Photo: Jennifer Causey

Our recipe for perfect hard-cooked eggs and our formula for dyeing them make the whole thing easy—just pick a palette ranging from light pastels to richly saturated colors.

Cheryl Slocum
January 18, 2017

The custom of dyeing eggs goes back to ancient times and cuts across many cultures as a symbol of Earth’s renewal after winter. Back then, onion skins, red cabbage, beets, seeds, flowers, herbs, and spices were used to tint and imprint designs on eggshells. Those simple, natural materials continue to be one of the most beautiful ways to decorate spring’s most iconic food. Set an egg at each place at the brunch table, or pile them in a basket for a conversation-starting centerpiece—they’ll make a delightful impression.

How to Naturally Dye Easter Eggs

For hard-cooked eggs:
Add water to a large saucepan to a depth of 1 inch; set a large vegetable steamer in pan. Add 8 to 12 eggs to steamer. Bring water to a boil over medium-high heat. Steam eggs, covered, 16 minutes. Remove from heat. Place eggs in a large ice water–filled bowl for 3 minutes or until cooled.

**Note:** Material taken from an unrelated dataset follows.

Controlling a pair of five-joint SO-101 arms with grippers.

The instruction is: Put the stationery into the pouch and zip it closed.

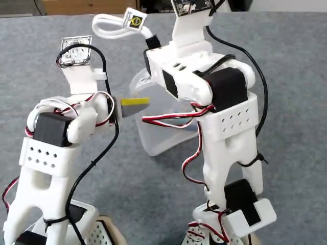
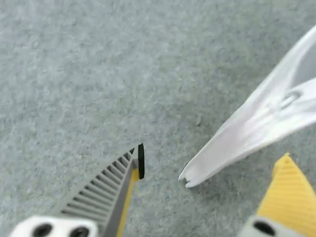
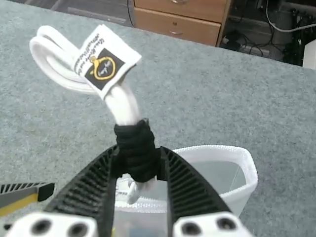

To imprint an herb leaf silhouette onto the egg:
Place a leaf directly on the shell (you can use a little egg white to adhere into place). Wrap egg tightly in a single layer of hosiery (knee-highs work great) or cheesecloth, gather the ends, and secure tightly with a rubber band. Dye as directed. Blot as much dye as possible from the cloth before unwrapping the eggs.

The Dye Formulas

For Blue Dye:
Roughly chop 1/2 head red cabbage. Combine cabbage with 4 cups cold water in a medium saucepan; bring to a boil. Reduce heat, and simmer 20 minutes. Strain liquid into a bowl; discard solids. Cool dye to room temperature. For each 1 cup of dye, add 1 tablespoon distilled vinegar and 1 tablespoon Fruit Fresh Produce Protector. Add eggs (make sure the dye fully covers the eggs), and refrigerate. Turn eggs occasionally to dye evenly. Let eggs stand 1 hour or up to overnight depending on desired hue. Blot eggs dry with paper towel.

For Red Dye:
Roughly chop 3 washed medium beets. Combine beets and 4 cups cold water in a medium saucepan; bring to a boil. Reduce heat, and simmer 20 minutes. Strain liquid into a bowl; reserve beets for another use. Cool dye to room temperature. For each 1 cup of dye, add 1 tablespoon distilled vinegar and 1 tablespoon Fruit Fresh Produce Protector. Add eggs (make sure the dye fully covers the eggs), and refrigerate. Turn eggs occasionally to dye evenly. Let eggs stand 1 hour or up to overnight depending on desired hue. Blot eggs dry with paper towel.

For Orange Dye:
Combine the skins of 5 to 6 medium onions and 4 cups cold water in a medium saucepan; bring to a boil. Reduce heat, and simmer 20 minutes. Strain liquid into a bowl; discard skins. Cool dye to room temperature. For each 1 cup of dye, add 1 tablespoon distilled vinegar. Add eggs (make sure the dye fully covers the eggs), and refrigerate. Turn eggs occasionally to dye evenly. Let eggs stand 20 minutes or up to overnight depending on desired hue. Blot eggs dry with paper towel.

For Yellow Dye:
Combine 1/4 cup turmeric and 4 cups cold water in a medium saucepan; bring to a boil. Reduce heat, and simmer 5 minutes. Cool dye to room temperature. For each 1 cup of dye, add 1 tablespoon distilled vinegar. Add eggs (make sure the dye fully covers the eggs), and refrigerate. Turn eggs occasionally to dye evenly. Let eggs stand 30 minutes or up to overnight depending on desired hue. Blot eggs dry with paper towel.